I felt bad for the son, who was sitting behind Kiki, and
could have been overhearing his mom’s oversharing. All I said to try and
console her was that lots of people fuck up in their early twenties. Sometimes
a flip will just switch when they realize they want to have a family.
She was trying to find some kind of understanding as to why
her two kids turned out so different. She said, “Always have your kids’ friends
hang out at your house.”
That was what she boiled it down to. Her daughter and her
friends hung out at her house, but the son would go hang out at his friends’
house. I wish I would have told her she was doing a good job. The fact that she
was putting her kid in rehab, and concerned, was worth a big pat on the back.
Having a mother that can worry herself sick is actually really helpful for a
young adult going through some major fuck ups.

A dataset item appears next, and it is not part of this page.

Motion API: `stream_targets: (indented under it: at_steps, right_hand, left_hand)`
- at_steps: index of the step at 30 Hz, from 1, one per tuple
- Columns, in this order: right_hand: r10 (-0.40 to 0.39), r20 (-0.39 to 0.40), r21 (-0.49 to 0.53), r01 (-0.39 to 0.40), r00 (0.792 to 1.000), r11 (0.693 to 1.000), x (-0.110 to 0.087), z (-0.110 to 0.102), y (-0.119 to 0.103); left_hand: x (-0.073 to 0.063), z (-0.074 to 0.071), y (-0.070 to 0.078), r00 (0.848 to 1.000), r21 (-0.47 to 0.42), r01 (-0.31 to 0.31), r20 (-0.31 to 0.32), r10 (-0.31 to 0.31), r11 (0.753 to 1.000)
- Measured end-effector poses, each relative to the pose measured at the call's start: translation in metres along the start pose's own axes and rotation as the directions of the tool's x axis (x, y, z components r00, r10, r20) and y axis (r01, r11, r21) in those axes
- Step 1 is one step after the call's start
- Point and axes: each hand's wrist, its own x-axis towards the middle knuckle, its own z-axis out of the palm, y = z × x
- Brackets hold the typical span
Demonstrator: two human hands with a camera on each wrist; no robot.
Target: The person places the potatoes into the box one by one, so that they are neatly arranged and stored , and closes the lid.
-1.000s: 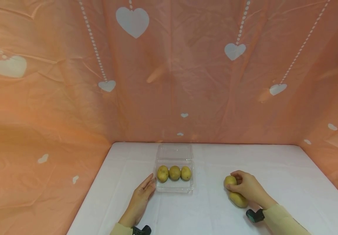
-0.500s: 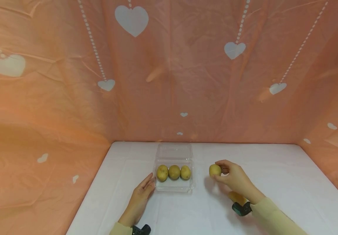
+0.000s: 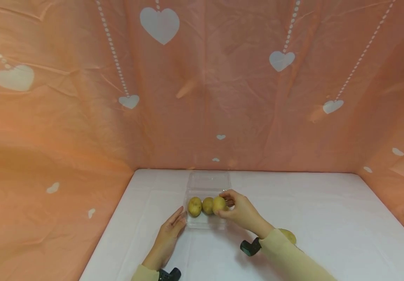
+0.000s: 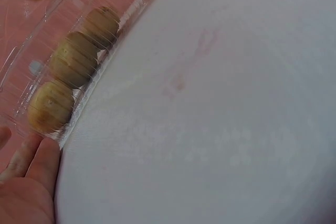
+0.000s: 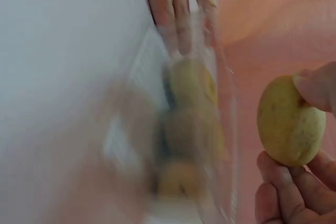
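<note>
My right hand (image 3: pixel 243 212) pinches a yellow potato (image 3: pixel 219 204) between thumb and fingers, above the right part of a clear plastic clamshell box (image 3: pixel 202 225). Three potatoes lie in a row inside the box: the left potato (image 3: pixel 194 207) and middle potato (image 3: pixel 207 206) show in the head view, while the right one is hidden behind the held potato. It does show through the box wall in the left wrist view, as a potato (image 4: pixel 101 27). With fingers extended, my left hand (image 3: pixel 167 237) touches the box's left side. Blur covers the box in the right wrist view.
Another potato (image 3: pixel 288 235) lies on the white-covered table (image 3: pixel 328 210), partly behind the right sleeve. The raised lid (image 3: pixel 209 180) of the box is at its far side. An orange curtain (image 3: pixel 244 117) with white hearts surrounds the table.
My right hand has lifted one potato from beside the other on the table and carried it left, over the box. The left hand has stayed at the box's side.
</note>
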Motion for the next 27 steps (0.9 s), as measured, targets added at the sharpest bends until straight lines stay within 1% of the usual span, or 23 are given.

I could have told her that my mom lighting a candle, praying
for her kids, could really throw one of us into a rock bottom, but those rock
bottoms turn out to be as fortuitous as winning the lottery. In retrospect, I
realize I didn’t say much to the woman. She talked and talked, just getting
everything off her mind.
Like a rock bottom, the best part of traveling is the joy I
feel when I get back home. It is like opening a Christmas gift full of
glistening jewelry. Since being home, I washed the walls, and did a major
thinning out of stuff. G and I changed light bulbs and we spackled in the hole
in the wall from the front door handle. This is actually my son’s idea of
vacation. He loves being with his pets and keeping up the house. I raised my
kids the same but they are wildly different. I think about the lady on the plane,
the advice she offered so carefully. Some value is invisible until you live
with it for a while, like a bill you never see, already taken care of.